Research output: Exhibits, objects and web-based outputsWeb publication/site

Publication date15/08/2020
Place of PublicationUnited Kingdom
PublisherPrivate Law Consulting Firm
Medium of outputOnline
<mark>Original language</mark>English


Since the end of the colonial rule in Africa, democracy, multiparty systems and neoliberal economic reforms have been promoted by western countries and international donor organisations including the World Bank and the International Monetary Fund as the main development strategy for Africa’s political, social and economic progress (Transconflict, 2015). African countries have been told that good governance, constitutionalism, accountability, respect for human rights and the rule of law are the continent’s answer to realizing peace, security and sustainable economic growth and development (Mbaku, 2020). The African Union (AU) and many Africans including former United Nations Secretary General, Kofi Annan, a Ghanaian native, also embraced democracy and good governance as the main vehicle for development and poverty alleviation (Ibid). After more than 25 years of democratization, most African countries have not been able to achieve the necessary economic progress, reforms or vibrant private sectors to prevent corruption, impunity, and unresponsive and autocratic governance (Mbaku, 2020; Temin and Linzer, 2020).

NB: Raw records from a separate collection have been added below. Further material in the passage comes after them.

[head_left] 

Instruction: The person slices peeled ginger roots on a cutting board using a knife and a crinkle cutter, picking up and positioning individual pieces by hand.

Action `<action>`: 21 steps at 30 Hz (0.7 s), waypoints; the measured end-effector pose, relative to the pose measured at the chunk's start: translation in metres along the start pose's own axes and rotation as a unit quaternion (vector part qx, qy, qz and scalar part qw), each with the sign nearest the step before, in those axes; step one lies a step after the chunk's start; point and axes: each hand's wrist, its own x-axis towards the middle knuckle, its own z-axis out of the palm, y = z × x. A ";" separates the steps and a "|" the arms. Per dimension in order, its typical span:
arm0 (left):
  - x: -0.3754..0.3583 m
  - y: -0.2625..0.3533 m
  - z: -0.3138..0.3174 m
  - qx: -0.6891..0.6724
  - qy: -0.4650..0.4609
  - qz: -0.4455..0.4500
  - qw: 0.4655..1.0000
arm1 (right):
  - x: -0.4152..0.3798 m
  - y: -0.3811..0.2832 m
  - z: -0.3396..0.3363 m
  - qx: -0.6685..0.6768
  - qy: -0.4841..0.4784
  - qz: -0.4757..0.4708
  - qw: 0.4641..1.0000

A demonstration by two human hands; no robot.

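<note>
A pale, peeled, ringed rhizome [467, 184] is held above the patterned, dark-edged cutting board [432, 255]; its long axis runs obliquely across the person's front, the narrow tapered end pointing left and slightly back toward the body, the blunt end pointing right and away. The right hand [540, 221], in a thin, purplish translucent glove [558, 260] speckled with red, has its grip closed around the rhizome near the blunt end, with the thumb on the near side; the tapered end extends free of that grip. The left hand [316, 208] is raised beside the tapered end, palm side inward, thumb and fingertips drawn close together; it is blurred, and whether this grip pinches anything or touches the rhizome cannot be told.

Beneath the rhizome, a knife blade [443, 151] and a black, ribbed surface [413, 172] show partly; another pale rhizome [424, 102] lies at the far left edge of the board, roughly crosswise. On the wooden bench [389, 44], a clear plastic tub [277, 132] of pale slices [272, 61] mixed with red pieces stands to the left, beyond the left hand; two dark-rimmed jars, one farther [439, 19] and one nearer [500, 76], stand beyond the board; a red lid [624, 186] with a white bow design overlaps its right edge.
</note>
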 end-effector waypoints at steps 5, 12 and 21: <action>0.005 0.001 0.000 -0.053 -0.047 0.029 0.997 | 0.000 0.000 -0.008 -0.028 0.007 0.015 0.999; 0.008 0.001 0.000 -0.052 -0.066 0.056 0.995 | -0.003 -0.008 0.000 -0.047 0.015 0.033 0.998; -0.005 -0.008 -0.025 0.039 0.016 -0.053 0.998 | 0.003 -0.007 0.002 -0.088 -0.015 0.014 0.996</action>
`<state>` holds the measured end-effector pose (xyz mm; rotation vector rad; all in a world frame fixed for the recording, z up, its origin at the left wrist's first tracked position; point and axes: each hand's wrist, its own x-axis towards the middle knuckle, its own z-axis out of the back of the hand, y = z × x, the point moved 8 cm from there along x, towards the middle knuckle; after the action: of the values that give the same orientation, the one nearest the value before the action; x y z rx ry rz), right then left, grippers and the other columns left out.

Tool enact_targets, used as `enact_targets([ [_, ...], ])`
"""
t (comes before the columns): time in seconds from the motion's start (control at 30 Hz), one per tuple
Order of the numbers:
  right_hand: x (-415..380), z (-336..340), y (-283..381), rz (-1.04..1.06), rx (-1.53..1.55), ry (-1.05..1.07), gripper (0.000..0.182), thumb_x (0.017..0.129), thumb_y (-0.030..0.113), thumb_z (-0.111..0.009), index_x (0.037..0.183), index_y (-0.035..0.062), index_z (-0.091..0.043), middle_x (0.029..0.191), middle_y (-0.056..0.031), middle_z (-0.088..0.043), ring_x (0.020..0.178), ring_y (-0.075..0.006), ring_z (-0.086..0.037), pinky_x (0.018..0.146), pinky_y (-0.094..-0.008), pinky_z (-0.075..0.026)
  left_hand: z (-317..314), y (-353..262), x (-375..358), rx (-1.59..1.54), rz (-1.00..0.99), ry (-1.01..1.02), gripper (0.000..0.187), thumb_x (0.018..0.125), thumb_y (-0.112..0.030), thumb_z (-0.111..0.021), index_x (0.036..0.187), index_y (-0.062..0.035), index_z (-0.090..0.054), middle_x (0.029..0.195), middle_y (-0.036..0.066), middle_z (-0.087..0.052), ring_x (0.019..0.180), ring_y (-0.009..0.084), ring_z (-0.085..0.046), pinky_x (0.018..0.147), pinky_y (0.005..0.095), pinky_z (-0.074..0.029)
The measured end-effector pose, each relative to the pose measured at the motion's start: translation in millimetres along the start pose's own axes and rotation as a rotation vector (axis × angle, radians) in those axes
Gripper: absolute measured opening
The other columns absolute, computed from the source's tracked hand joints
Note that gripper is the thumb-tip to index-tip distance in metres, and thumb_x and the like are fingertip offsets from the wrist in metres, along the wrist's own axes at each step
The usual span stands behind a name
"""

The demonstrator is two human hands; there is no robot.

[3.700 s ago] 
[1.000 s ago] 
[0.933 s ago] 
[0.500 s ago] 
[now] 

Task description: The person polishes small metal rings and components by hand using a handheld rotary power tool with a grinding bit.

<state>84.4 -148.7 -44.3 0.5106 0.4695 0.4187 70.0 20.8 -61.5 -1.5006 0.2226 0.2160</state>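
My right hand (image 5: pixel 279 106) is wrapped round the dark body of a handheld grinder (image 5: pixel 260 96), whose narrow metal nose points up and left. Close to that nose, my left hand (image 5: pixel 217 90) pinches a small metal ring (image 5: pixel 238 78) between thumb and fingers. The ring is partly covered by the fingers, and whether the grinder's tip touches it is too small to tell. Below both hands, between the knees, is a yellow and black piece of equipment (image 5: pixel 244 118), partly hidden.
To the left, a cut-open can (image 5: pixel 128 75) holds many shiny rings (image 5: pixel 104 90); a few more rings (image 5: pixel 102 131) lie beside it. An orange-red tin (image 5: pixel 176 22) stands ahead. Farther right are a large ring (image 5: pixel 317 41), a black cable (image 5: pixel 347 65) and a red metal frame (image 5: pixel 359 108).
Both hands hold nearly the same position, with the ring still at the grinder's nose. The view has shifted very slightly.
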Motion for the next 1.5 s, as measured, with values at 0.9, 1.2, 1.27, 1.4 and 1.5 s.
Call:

The failure of Africa’s democratic experiments is not necessarily due to African culture and traditions per se; rather, analysts say, it is due to multiple factors including Africa’s colonial legacy, lack of integration of African culture and traditions in the implementation of western democracies and the absence of the necessary prerequisites for establishing strong and stable democracies at the time of implementation.